§ **Work to be completed**: Which lines below include "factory"? Copy them all.

§ **Data for this exercise**:

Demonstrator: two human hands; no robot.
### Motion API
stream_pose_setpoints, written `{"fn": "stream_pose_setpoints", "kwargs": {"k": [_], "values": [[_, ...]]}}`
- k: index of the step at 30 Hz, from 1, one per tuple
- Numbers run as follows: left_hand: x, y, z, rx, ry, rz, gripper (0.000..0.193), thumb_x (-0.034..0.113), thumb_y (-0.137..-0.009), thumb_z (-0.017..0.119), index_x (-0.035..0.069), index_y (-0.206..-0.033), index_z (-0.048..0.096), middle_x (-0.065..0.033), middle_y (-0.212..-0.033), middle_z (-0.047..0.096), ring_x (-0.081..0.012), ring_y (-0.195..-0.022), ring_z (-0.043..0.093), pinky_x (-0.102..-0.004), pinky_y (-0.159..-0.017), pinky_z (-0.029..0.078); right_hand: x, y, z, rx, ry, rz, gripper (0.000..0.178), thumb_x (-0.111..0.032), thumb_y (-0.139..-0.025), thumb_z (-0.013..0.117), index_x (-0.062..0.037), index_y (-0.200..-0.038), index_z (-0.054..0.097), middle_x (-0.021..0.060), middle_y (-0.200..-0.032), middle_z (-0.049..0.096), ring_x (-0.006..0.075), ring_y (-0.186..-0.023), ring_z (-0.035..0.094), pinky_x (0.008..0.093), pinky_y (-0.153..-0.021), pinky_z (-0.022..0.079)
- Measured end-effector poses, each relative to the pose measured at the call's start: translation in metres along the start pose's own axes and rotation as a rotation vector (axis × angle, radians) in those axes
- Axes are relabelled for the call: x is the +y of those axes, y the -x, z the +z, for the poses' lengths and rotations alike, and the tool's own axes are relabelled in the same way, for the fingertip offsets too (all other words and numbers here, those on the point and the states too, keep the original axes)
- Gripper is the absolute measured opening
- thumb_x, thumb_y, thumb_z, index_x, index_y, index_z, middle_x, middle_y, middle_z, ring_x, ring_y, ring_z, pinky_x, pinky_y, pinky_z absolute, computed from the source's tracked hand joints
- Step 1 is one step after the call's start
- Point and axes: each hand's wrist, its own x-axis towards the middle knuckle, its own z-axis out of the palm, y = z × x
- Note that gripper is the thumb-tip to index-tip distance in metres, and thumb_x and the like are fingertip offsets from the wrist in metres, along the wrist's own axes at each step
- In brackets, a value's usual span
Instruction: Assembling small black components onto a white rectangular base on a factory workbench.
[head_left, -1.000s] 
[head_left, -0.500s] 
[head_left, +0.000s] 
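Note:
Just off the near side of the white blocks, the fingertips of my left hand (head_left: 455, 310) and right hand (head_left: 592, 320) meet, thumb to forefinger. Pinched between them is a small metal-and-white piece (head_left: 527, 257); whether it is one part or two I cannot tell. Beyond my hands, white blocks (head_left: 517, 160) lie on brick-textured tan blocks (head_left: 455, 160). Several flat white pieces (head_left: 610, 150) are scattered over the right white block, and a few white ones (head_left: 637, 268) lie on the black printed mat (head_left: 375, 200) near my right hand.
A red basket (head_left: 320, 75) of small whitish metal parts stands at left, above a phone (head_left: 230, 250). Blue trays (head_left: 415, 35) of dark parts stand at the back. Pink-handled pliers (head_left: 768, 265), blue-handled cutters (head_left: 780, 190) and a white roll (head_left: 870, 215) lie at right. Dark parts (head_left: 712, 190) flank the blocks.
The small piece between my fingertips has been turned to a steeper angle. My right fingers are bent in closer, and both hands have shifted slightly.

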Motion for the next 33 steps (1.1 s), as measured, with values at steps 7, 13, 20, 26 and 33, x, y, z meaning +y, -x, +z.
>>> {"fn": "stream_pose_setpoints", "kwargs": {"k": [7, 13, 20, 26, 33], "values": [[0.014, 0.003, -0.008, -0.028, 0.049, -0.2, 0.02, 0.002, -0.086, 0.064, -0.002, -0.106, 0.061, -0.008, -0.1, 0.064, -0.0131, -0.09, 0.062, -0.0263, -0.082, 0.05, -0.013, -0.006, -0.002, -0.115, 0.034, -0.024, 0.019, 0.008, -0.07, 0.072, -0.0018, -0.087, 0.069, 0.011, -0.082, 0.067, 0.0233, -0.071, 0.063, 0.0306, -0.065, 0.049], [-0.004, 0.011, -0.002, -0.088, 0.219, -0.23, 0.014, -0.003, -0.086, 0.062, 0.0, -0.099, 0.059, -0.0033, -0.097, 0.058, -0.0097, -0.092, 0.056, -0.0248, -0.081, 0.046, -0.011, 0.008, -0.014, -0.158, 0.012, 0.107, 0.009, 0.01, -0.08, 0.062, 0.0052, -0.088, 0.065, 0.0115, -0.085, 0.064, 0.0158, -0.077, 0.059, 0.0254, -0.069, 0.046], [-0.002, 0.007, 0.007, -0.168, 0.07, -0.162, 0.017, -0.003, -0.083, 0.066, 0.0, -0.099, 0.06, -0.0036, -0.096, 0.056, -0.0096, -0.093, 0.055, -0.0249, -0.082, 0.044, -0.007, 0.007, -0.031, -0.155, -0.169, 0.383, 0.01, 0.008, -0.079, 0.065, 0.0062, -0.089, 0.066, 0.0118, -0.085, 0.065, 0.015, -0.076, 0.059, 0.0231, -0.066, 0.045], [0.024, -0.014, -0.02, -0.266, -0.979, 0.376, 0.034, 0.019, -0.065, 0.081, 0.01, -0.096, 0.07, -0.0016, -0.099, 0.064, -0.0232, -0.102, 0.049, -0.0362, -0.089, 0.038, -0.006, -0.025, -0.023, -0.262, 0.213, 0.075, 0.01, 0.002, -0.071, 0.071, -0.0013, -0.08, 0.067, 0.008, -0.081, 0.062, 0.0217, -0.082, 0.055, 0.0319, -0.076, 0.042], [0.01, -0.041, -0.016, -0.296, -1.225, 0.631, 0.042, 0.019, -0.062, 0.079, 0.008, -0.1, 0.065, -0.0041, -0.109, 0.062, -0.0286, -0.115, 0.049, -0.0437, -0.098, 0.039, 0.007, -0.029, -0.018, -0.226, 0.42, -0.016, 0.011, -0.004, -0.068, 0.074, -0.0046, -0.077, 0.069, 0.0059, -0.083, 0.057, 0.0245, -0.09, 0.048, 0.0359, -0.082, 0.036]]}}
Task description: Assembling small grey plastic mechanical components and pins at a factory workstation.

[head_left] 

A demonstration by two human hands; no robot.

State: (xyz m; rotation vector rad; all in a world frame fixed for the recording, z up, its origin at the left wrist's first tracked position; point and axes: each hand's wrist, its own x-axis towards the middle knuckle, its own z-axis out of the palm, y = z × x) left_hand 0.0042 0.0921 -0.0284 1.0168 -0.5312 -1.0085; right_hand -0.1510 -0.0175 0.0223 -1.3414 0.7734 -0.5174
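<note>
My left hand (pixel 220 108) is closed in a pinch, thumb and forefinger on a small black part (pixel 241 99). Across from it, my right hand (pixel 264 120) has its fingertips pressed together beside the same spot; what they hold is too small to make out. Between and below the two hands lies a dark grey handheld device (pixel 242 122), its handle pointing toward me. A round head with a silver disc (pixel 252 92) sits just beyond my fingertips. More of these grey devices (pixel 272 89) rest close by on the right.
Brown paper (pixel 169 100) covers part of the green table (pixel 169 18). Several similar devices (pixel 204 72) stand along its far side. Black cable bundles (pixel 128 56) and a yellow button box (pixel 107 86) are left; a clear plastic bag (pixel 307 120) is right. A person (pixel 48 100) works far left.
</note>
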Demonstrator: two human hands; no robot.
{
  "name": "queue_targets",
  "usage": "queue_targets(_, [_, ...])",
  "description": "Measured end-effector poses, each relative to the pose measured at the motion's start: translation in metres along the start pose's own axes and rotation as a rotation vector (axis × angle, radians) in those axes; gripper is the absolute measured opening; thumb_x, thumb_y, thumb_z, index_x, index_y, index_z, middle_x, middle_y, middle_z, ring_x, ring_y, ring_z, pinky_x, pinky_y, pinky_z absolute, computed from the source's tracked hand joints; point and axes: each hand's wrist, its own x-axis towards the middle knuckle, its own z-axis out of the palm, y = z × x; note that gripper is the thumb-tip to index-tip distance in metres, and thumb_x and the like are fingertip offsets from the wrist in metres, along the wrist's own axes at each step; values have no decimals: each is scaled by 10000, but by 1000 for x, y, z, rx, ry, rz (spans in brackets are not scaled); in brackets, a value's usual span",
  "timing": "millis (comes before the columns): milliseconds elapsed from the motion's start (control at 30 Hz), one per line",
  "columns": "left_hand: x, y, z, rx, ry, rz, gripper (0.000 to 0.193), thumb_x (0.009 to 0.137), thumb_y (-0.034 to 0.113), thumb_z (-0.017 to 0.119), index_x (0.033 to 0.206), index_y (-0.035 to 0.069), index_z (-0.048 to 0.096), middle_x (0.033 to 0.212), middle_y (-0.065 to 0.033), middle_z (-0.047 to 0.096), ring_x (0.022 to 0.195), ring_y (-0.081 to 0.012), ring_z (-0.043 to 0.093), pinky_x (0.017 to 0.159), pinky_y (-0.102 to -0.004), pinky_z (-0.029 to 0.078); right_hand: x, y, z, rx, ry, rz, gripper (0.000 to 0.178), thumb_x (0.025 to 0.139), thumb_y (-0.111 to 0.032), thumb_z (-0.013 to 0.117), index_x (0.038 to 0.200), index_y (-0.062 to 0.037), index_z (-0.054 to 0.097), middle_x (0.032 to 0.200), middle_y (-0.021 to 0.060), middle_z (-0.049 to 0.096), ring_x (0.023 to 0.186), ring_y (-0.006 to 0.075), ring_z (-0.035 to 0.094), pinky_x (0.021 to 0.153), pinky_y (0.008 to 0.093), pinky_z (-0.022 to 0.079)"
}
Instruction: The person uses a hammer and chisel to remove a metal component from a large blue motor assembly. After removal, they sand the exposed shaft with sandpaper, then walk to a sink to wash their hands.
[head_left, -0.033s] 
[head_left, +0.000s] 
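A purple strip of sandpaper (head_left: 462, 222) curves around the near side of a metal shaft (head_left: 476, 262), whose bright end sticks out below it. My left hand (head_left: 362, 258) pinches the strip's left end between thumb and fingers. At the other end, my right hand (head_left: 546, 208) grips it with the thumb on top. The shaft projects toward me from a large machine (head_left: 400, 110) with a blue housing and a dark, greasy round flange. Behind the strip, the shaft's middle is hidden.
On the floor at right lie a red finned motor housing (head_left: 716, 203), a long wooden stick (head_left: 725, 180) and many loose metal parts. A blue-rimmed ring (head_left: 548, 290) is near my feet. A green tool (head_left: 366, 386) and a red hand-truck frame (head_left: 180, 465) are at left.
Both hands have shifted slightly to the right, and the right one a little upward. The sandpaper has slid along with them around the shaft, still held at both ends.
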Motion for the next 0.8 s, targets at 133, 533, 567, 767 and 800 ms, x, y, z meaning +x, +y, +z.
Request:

§ **Answer box**:
Instruction: Assembling small black components onto a white rectangular base on a factory workbench.
Task description: Assembling small grey plastic mechanical components and pins at a factory workstation.

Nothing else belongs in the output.